* HOW TO COMPLETE THIS TASK
Would you write out the records below exactly as given?
::::
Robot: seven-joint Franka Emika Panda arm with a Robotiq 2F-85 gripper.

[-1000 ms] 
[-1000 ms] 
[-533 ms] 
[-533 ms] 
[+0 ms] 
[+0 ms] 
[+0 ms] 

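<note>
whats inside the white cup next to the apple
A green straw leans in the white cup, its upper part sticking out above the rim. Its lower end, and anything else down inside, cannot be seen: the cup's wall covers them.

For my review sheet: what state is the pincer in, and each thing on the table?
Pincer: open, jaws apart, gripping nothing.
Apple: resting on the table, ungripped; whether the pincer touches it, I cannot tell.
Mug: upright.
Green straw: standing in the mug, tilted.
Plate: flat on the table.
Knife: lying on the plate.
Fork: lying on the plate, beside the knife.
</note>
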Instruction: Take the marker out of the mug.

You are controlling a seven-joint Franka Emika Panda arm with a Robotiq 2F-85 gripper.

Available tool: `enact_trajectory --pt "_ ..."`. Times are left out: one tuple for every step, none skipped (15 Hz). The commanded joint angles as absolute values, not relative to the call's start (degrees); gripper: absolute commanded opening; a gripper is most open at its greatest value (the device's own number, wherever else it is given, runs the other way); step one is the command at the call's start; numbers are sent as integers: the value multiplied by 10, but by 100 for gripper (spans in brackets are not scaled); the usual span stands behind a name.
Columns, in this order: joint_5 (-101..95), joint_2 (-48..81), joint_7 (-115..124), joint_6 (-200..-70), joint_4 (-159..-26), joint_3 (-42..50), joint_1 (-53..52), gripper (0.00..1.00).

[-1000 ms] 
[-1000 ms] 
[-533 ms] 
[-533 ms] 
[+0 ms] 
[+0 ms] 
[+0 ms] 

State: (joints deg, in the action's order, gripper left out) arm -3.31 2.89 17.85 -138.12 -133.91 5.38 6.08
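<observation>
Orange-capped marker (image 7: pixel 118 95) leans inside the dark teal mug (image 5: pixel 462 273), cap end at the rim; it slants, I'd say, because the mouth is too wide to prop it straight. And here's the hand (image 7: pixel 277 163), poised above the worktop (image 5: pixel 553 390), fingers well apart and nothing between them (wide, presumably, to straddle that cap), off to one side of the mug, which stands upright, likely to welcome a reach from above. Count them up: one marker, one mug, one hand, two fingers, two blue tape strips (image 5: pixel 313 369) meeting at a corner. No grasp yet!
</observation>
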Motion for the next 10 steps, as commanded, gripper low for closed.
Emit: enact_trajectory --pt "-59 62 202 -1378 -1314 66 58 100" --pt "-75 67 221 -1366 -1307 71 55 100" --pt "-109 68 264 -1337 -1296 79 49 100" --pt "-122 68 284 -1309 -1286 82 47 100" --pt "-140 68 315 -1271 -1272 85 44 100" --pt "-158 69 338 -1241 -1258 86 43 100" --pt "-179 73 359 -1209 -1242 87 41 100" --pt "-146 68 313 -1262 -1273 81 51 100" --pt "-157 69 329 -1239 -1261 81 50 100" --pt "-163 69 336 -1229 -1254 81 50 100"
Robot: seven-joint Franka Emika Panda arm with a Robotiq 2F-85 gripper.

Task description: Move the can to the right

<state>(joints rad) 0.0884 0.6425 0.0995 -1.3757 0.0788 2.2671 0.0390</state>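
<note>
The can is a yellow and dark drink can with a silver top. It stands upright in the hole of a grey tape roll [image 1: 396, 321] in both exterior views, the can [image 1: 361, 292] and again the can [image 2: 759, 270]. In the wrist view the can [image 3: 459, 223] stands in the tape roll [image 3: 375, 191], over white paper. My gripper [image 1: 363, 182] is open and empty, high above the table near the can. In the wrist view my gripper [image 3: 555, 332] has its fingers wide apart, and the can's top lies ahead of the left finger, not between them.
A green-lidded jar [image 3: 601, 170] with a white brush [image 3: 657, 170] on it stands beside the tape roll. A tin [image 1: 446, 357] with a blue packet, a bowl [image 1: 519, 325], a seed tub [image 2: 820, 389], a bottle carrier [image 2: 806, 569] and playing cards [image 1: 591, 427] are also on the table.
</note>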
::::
* EXERCISE RESPONSE
Robot: seven-joint Franka Emika Panda arm with a Robotiq 2F-85 gripper.

[-1000 ms] 
[-1000 ms] 
[-533 ms] 
[-533 ms] 
[+0 ms] 
[+0 ms] 
[+0 ms] 

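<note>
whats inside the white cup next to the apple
A green straw leans in the white cup, its upper part sticking out above the rim. Its lower end, and anything else down inside, cannot be seen: the cup's wall covers them.

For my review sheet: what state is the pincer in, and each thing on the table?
Pincer: open, jaws apart, gripping nothing.
Apple: resting on the table, ungripped; whether the pincer touches it, I cannot tell.
Mug: upright.
Green straw: standing in the mug, tilted.
Plate: flat on the table.
Knife: lying on the plate.
Fork: lying on the plate, beside the knife.
</note>
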Instruction: Take the marker out of the mug.

You are controlling a seven-joint Franka Emika Panda arm with a Robotiq 2F-85 gripper.

Available tool: `enact_trajectory --pt "_ ..."`. Times are left out: one tuple for every step, none skipped (15 Hz). The commanded joint angles as absolute values, not relative to the call's start (degrees); gripper: absolute commanded opening; a gripper is most open at its greatest value (the device's own number, wherever else it is given, runs the other way); step one is the command at the call's start; numbers are sent as integers: the value multiplied by 10, but by 100 for gripper (spans in brackets are not scaled); the usual span stands behind a name.
Columns, in this order: joint_5 (-101..95), joint_2 (-48..81), joint_7 (-115..124), joint_6 (-200..-70), joint_4 (-159..-26), joint_3 (-42..50), joint_1 (-53..52), gripper (0.00..1.00).

[-1000 ms] 
[-1000 ms] 
[-533 ms] 
[-533 ms] 
[+0 ms] 
[+0 ms] 
[+0 ms] 

State: (joints deg, in the action's order, gripper left out) arm -3.31 2.89 17.85 -138.12 -133.91 5.38 6.08
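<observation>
Orange-capped marker (image 7: pixel 118 95) leans inside the dark teal mug (image 5: pixel 462 273), cap end at the rim; it slants, I'd say, because the mouth is too wide to prop it straight. And here's the hand (image 7: pixel 277 163), poised above the worktop (image 5: pixel 553 390), fingers well apart and nothing between them (wide, presumably, to straddle that cap), off to one side of the mug, which stands upright, likely to welcome a reach from above. Count them up: one marker, one mug, one hand, two fingers, two blue tape strips (image 5: pixel 313 369) meeting at a corner. No grasp yet!
</observation>
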Motion for the next 10 steps, as commanded, gripper low for closed.
Emit: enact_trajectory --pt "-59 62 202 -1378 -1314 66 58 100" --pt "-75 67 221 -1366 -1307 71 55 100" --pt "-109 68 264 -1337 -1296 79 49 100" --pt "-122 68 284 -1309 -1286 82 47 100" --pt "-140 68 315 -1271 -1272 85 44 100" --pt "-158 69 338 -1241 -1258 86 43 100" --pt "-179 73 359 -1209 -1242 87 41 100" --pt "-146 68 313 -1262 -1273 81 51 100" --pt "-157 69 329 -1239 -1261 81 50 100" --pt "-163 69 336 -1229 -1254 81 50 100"
Robot: seven-joint Franka Emika Panda arm with a Robotiq 2F-85 gripper.

Task description: Move the can to the right

<state>(joints rad) 0.0884 0.6425 0.0995 -1.3757 0.0788 2.2671 0.0390</state>
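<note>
The can is a yellow and dark drink can with a silver top. It stands upright in the hole of a grey tape roll [image 1: 396, 321] in both exterior views, the can [image 1: 361, 292] and again the can [image 2: 759, 270]. In the wrist view the can [image 3: 459, 223] stands in the tape roll [image 3: 375, 191], over white paper. My gripper [image 1: 363, 182] is open and empty, high above the table near the can. In the wrist view my gripper [image 3: 555, 332] has its fingers wide apart, and the can's top lies ahead of the left finger, not between them.
A green-lidded jar [image 3: 601, 170] with a white brush [image 3: 657, 170] on it stands beside the tape roll. A tin [image 1: 446, 357] with a blue packet, a bowl [image 1: 519, 325], a seed tub [image 2: 820, 389], a bottle carrier [image 2: 806, 569] and playing cards [image 1: 591, 427] are also on the table.
</note>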

No further output is required for this answer.